0

I need to parse log files into an ArrayList of ArrayLists. The regex is working, and I can get the correct results in a variable or .csv output. The problem is that I need to manipulate the output by adding a value in entries where a condition is not true, and appending additional values based on index[0] (filename) matches between the original and to-be-appended rows.

Each log file can have 1-~200 entries, depending on number of field collected inputs. Log file entries are multiline and variable; but structured, so all variations are known (n=18 regexes - not all relevant to the snippet, below). I need to be able to manipulate row content based on some of those variations.

This means I need to loop through individual, potentially unequal-length rows (i.e across the table) to edit and append, and loop over each of the rows (i.e. down the table). So, simple arrays won't work as well as ArrayLists.

I'm successfully creating an ArrayList of a single ArrayList (all of what should be individual rows are put into a single ArrayList, which then goes into the parent ArrayList...).

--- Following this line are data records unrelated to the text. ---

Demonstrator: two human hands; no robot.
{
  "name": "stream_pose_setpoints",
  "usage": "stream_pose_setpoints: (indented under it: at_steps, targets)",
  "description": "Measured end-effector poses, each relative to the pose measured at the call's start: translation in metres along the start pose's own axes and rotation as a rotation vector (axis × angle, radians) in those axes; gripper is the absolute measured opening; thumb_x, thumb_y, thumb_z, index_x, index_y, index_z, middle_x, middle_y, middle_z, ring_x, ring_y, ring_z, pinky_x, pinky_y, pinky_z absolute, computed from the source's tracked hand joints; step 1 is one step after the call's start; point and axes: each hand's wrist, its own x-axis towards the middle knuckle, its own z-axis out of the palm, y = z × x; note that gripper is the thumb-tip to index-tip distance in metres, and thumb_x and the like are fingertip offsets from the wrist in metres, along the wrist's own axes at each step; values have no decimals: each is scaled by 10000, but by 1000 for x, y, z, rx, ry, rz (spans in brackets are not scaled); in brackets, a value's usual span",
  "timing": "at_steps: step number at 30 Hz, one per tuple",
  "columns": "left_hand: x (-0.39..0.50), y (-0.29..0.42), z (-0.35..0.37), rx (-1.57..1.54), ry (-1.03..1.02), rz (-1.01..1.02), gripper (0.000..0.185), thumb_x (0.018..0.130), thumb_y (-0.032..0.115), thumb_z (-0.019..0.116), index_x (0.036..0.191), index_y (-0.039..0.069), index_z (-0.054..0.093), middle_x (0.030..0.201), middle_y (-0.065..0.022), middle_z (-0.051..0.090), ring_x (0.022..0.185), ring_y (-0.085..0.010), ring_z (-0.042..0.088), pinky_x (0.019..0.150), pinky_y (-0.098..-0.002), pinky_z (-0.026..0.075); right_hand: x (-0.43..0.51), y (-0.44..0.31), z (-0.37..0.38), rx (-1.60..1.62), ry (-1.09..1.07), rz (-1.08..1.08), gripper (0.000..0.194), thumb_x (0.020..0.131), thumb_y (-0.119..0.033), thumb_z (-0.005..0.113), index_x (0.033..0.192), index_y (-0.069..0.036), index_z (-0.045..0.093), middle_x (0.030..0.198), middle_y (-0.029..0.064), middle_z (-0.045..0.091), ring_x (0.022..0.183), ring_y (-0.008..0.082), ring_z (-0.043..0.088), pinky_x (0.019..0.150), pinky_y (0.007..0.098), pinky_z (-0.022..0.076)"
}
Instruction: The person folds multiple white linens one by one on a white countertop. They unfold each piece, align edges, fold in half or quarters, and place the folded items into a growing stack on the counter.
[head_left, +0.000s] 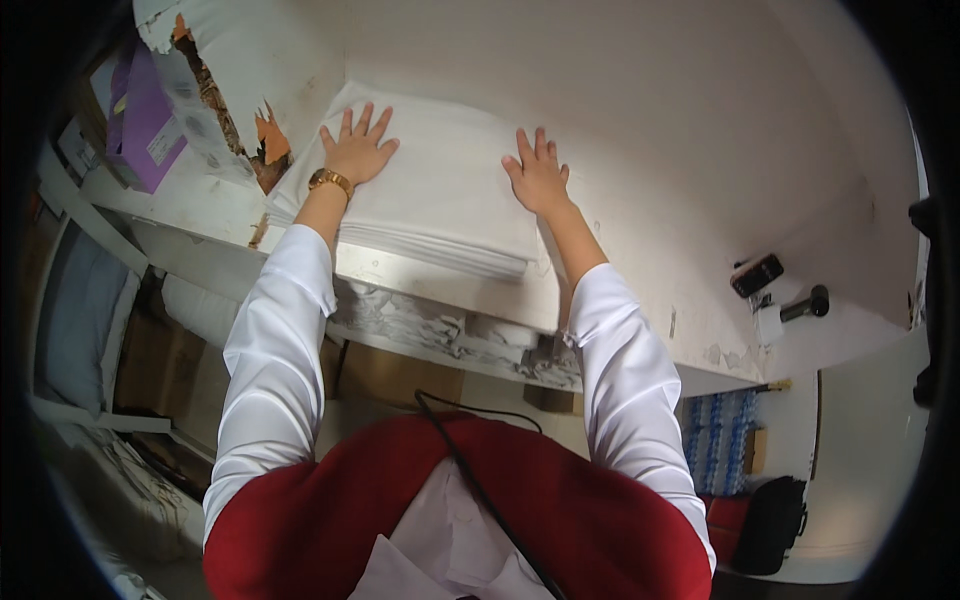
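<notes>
A stack of folded white cloth (442, 180) lies on a worn white shelf surface (637, 315) in front of me. My left hand (358, 154) rests flat on the stack's upper left part, its fingers spread and a gold-coloured wristwatch (331, 182) on the wrist. Near the right edge of the cloth is my right hand (538, 171), palm down with fingers apart. Neither hand grips anything. The layered folds of the stack show along its near edge.
Left of the cloth stands a damaged panel (217, 97) with splintered edges, beside a purple box (150, 127). Toward the right are a dark phone-like device (757, 275) and a dark cylindrical object (806, 304). A black cable (465, 465) hangs across my red vest. Blue-and-clear packs (721, 431) stand lower right.
</notes>
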Motion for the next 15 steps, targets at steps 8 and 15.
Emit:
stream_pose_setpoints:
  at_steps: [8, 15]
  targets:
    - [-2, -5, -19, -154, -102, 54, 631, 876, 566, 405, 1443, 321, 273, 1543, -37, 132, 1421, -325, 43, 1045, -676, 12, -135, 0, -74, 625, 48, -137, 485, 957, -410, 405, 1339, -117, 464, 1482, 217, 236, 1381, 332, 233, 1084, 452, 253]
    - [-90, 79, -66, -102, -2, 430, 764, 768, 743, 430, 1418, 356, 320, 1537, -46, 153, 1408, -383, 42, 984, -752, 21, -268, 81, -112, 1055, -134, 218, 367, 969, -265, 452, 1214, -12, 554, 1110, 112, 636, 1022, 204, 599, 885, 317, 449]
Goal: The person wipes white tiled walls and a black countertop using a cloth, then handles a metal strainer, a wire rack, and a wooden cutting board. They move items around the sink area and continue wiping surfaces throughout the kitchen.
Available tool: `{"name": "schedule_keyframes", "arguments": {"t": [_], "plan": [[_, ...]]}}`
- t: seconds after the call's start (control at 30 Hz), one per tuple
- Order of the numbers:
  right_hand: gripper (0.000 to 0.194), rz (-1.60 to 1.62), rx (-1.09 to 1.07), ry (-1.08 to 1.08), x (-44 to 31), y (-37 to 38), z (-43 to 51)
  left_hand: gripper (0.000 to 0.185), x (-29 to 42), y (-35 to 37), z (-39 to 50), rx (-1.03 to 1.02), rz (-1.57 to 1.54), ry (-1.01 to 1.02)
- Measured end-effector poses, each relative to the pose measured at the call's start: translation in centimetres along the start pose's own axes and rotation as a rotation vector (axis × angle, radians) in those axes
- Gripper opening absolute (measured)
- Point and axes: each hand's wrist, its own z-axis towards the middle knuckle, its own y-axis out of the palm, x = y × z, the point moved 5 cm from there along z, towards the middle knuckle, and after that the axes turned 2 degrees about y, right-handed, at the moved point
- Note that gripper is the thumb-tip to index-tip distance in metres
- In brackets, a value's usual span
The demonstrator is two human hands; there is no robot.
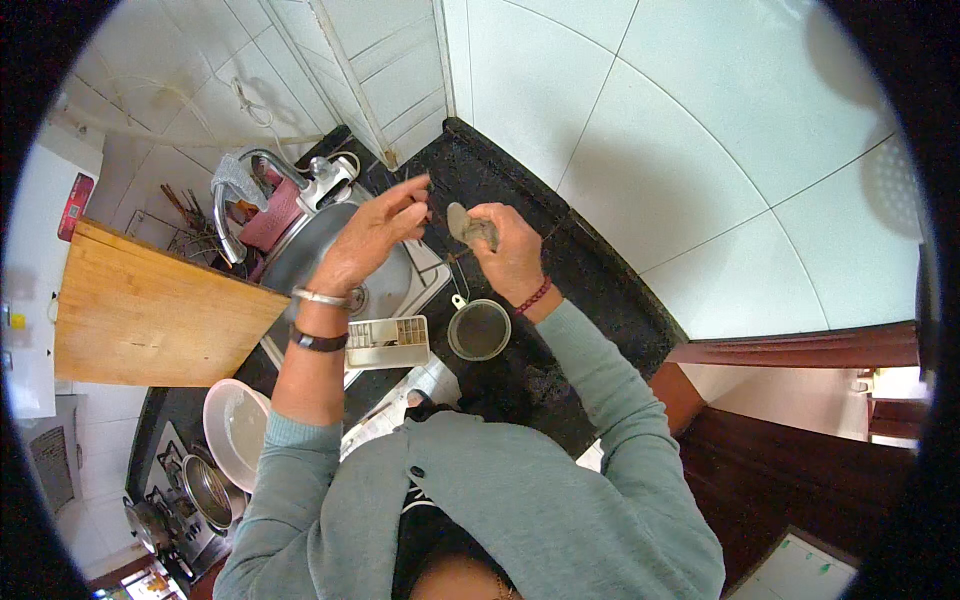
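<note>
My right hand [512, 251] is closed around a crumpled, greyish-brown soft thing [474, 227], perhaps a cloth; a rounded flap of it sticks out to the left. Beside it, over the near edge of the steel sink [375, 281], my left hand [382, 229] has its fingers raised and bent, with nothing seen in it. Below my hands, a round strainer or cup with a pale rim [479, 330] stands on the black stone counter [547, 352]. A white plastic box with compartments [387, 355] lies left of it.
A curved faucet [223, 217] with a grey cloth [238, 182] and a pink basket [271, 216] are by the sink. A wooden board [161, 311] stands at the left. Below it are a pink basin [238, 431] and a steel pot [210, 491] near the stove. Tiled walls [600, 150] border the counter.
</note>
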Motion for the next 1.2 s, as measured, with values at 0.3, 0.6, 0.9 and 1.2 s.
{"name": "schedule_keyframes", "arguments": {"t": [0.3, 0.6, 0.9, 1.2], "plan": [[0.033, 0.036, -0.102, -0.273, -1.6, -3.0, 1.1, 0.061, -3.6, -6.5, 0.6, 0.185, -0.521, -0.322], [0.023, -0.038, -0.204, -0.439, -1.4, -2.7, 0.9, 0.035, -7.8, -4.9, 2.3, 0.102, -1.105, -0.295], [0.034, 0.064, 0.215, -0.099, 0.5, -4.9, 0.7, 0.024, -9.0, -5.4, 0.3, 0.688, -1.128, -0.264], [0.033, -0.158, -0.156, -0.404, -3.1, 2.7, -0.5, 0.024, -10.6, -2.2, 0.5, 0.211, -1.31, -0.215]]}}
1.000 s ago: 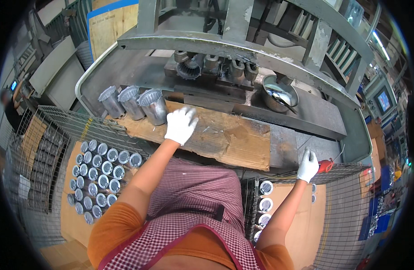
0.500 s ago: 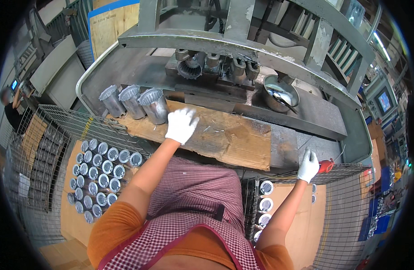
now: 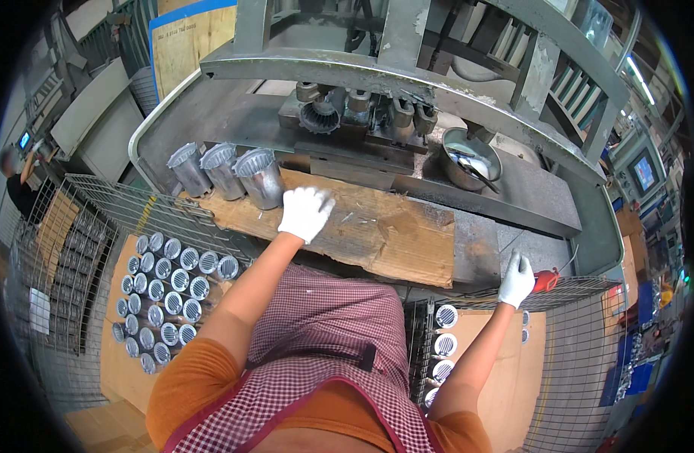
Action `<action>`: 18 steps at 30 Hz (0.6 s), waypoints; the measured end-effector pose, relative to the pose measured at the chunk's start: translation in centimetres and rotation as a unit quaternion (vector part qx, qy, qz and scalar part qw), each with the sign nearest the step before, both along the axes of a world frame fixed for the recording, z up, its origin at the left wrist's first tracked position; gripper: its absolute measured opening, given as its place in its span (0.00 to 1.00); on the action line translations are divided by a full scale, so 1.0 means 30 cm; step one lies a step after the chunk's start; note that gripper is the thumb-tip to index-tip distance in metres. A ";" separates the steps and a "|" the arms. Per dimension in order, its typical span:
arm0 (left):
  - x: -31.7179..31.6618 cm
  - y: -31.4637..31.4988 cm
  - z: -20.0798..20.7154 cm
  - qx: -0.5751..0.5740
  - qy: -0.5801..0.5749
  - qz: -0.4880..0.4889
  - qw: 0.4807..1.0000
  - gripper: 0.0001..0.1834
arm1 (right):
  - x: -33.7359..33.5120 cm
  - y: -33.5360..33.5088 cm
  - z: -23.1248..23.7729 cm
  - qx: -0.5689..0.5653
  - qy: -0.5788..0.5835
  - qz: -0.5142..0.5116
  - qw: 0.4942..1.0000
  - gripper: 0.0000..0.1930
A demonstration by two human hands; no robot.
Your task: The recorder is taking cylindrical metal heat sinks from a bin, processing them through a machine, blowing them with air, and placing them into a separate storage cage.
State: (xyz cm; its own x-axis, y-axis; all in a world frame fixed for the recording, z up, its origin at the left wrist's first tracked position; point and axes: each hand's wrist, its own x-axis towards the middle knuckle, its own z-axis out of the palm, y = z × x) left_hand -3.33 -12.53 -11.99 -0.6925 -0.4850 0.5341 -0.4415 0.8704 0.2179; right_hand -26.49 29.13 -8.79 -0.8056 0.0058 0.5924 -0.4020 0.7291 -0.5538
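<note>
My left hand [image 3: 305,214], in a white glove, lies palm down over the worn cardboard sheet [image 3: 407,238] on the machine's front ledge. Its fingers stretch forward, a little smeared at the tips, and nothing shows in them. Just left of it stand three ribbed grey metal cylinders, the closest one [image 3: 258,178] almost touching the glove. Far to the right, my right hand [image 3: 517,280], also gloved, rests at the ledge's front edge with fingers pointing away from me. Beside it is a red object [image 3: 545,281] whose kind I cannot make out.
A metal pot [image 3: 471,158] with a dark-handled tool sits at the back right, near the clamping fixture [image 3: 358,113]. A grey machine frame [image 3: 400,79] crosses overhead. Wire baskets at both sides hold metal cylinders [image 3: 179,280] on cardboard. Another person [image 3: 21,189] stands far left.
My left hand has shifted very slightly, its fingers still smeared by small motion. My right hand and the metal cylinders stay in place.
</note>
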 end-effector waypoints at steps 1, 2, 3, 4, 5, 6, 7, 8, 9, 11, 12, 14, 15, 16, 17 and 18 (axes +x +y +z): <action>-0.001 -0.003 0.005 0.038 -0.068 -0.012 0.997 0.23 | -0.001 0.003 -0.003 -0.014 -0.028 0.008 0.999 0.16; -0.002 -0.004 0.007 0.075 -0.136 -0.024 0.988 0.23 | -0.002 0.005 -0.004 -0.027 -0.055 0.017 0.998 0.17; -0.002 -0.002 0.002 0.075 -0.136 -0.023 0.988 0.23 | 0.002 -0.002 0.001 -0.027 -0.055 0.017 0.998 0.17; -0.002 0.001 -0.007 0.016 -0.045 -0.015 0.999 0.21 | 0.011 -0.012 0.008 -0.035 -0.048 0.021 0.998 0.17; -0.002 0.003 -0.013 -0.043 0.046 -0.007 0.998 0.20 | 0.016 -0.018 0.014 -0.042 -0.041 0.025 0.998 0.17; -0.006 0.007 -0.008 -0.042 0.046 -0.007 0.998 0.20 | 0.017 -0.016 0.017 -0.042 -0.041 0.024 0.998 0.17; -0.009 0.012 0.000 -0.069 0.073 0.002 0.995 0.19 | 0.018 -0.013 0.018 -0.036 -0.043 0.021 0.998 0.16; -0.010 0.014 0.004 -0.094 0.101 0.011 0.990 0.19 | 0.018 -0.011 0.018 -0.030 -0.046 0.017 0.998 0.16; -0.009 0.011 0.001 -0.094 0.101 0.011 0.990 0.19 | 0.015 -0.008 0.016 -0.030 -0.046 0.017 0.998 0.16; -0.004 0.002 -0.008 0.018 -0.058 -0.011 0.998 0.19 | 0.006 -0.001 0.007 -0.016 -0.038 0.007 0.999 0.17; -0.004 0.002 -0.005 0.018 -0.058 -0.011 0.998 0.19 | 0.001 0.000 0.001 -0.016 -0.038 0.006 0.999 0.17; -0.004 0.005 0.004 0.047 -0.142 -0.011 0.989 0.19 | -0.005 0.003 -0.008 -0.026 -0.040 0.011 0.999 0.17; -0.003 0.002 -0.005 0.047 -0.142 -0.009 0.989 0.19 | -0.006 0.000 -0.007 -0.026 -0.040 0.012 0.999 0.17; -0.003 -0.002 -0.022 0.030 -0.100 -0.012 0.994 0.18 | -0.005 -0.002 -0.005 -0.018 -0.046 0.006 0.999 0.17; -0.002 -0.006 -0.033 0.013 -0.058 -0.015 0.998 0.18 | -0.006 -0.005 -0.004 -0.011 -0.052 0.000 0.999 0.18; -0.004 0.001 -0.021 0.014 -0.058 -0.015 0.998 0.18 | -0.005 -0.003 -0.005 -0.010 -0.052 0.000 0.999 0.18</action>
State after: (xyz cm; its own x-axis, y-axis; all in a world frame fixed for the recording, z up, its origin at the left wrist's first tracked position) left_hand -3.44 -12.51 -12.61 -0.7635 -0.4768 0.4356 -0.4394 0.8778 0.1907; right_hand -26.63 29.04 -8.94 -0.8632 0.0166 0.5047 -0.3411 0.7177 -0.6071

Trying to get individual ArrayLists by moving 'covArrayList = new ArrayList(covArrayList);' between the 'while ((corrLine...)' and 'for (String..)' loops, or into the 'if(fileMatcher.find)' block returns multiple outputs per regex match, and changes the order, so values can't each be linked to a specific 'file1Name'...

FYI: I'm using JDK 10. I'll have to refactor down so JRE 8 can run the program, but want to do that later for developmental reasons.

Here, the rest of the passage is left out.